Wed 15 May 2013 6pm
in the Vienna Konzerthaus, Lothringerstraße 20, 1030 Vienna, Austria
Harke de Roos
A new way to Beethoven with live music and moderation by
Michael Haas, Harke de Roos, Richard Winter
We kindly ask for seat-reservation!
email@example.com; Tel.: 01-505 38 01
Extraordinary stories do not happen every day, either in daily life, or in music. You would expect them least of all in the symphonic oeuvre of Ludwig van Beethoven, where every note has been played, described and analyzed countless times.
All the more astonishing is Harke de Roos with his interpretation of Beethoven’s 2nd Symphony, performed by the Vienna Symphony Orchestra. The Dutch musician, music researcher and music author claims to have found a completely new approach to Beethoven, not only to his music, but also to his personality. According to his research, Beethoven’s music is based on the tempo structure of Viennese Classicism, which perished during the Romantic period and has never returned to the performance practice of classical music. This tempo structure is characterized by organic connections between the movements of each classical composition. In origin, all tempi had a very close relationship to one other like the members of a family. Over the years, they became more and more independent and their family relationship receded. At the same time, tempo contrasts increased and a gap arose in the centre of the tempo ladder. The broad spectrum of terms like ‘adagio’ and ‘allegro’ narrowed down to one-sided concepts such as ‘slow’ and ‘fast’.
This development of the performance practice of Viennese Classicism is only one part of the story. The other part concerns the correct reading of Beethoven’s own notation. Since 1817, there has been a list of single-handed metronome indications for the central section of Beethoven’s oeuvre, including the symphonies. It is common knowledge that these indications have led to controversies in the professional world because of extreme tempi and impossible note values. First of all, it is amazing that there is not the slightest trace of the organic relationship which must have existed between the original tempi. What has happened to the tempo family? Where has it gone?
The answer found by Harke de Roos is disturbingly simple. The prosaic metronome numbers do not constitute a technical user manual, but have to be read as a personal message by the composer. The indications have the form of an enigma and are related to the riddle canons of Bach, Mozart and Beethoven himself. The message behind the numbers is related to every interpreter personally and is in no way affected by Beethoven’s death. So the composer appears to anyone willing to listen to what the message says. Listening to the words behind the message, you will experience Beethoven as vividly as the spirit of Hamlet’s father or Mozart’s Commendatore.
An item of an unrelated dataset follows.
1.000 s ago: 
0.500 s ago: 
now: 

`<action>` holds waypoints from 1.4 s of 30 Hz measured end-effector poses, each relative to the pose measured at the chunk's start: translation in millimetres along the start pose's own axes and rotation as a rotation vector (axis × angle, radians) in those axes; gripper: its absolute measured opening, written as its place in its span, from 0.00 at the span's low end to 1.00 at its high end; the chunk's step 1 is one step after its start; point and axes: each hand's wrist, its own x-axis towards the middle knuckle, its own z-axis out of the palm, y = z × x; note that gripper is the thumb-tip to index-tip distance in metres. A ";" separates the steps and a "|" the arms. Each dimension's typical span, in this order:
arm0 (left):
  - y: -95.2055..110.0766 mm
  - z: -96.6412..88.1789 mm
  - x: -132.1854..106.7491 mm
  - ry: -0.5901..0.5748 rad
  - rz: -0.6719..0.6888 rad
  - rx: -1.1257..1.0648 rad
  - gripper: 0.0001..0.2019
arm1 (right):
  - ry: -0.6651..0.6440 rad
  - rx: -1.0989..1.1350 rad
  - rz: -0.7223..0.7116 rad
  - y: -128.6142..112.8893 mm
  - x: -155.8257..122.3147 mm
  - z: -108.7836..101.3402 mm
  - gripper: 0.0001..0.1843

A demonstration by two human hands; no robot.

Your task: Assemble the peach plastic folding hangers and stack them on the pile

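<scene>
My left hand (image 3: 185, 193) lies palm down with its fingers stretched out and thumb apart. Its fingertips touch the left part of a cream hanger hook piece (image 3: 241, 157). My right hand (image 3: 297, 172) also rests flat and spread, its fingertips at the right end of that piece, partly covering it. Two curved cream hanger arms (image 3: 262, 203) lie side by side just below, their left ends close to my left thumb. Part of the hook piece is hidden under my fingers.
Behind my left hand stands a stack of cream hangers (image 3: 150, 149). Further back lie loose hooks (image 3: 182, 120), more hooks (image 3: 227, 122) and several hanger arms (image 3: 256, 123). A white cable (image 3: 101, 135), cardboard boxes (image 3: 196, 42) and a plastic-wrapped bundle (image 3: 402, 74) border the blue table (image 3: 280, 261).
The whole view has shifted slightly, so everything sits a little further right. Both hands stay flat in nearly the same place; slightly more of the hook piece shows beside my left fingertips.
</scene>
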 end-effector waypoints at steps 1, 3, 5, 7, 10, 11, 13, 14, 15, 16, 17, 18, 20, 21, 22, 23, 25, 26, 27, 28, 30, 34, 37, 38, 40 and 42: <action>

What do the words tell you? The first statement is: I need you! Moreover: I need you personally! I need you to recognize the brokenness of my tempi. I need you to realize the insight that these broken tempi express my own brokenness. I need you to repair the ruptures in my life. I need you to heal me. I give you responsibility for my health. As a creative partner, I give you equal rights. So, on the one hand, Beethoven's tempo indications are an intellectual musical game and an act of despair, on the other.
Viewed in this light, the first recording of a symphony by Beethoven with repaired tempo relations is part of a great story. Nonetheless, the reactions of the professional world to this story are themselves parts of the whole story. How did the musical scene in Holland react, how did the one in Germany? How did great conductors respond, how did the ‘Beethovenhaus’ in Bonn?
It is evident that the Vienna Symphony Orchestra has reacted in an exemplary manner. The members of this long-standing orchestra did not argue for one moment, but simply performed the music. There are no better arguments!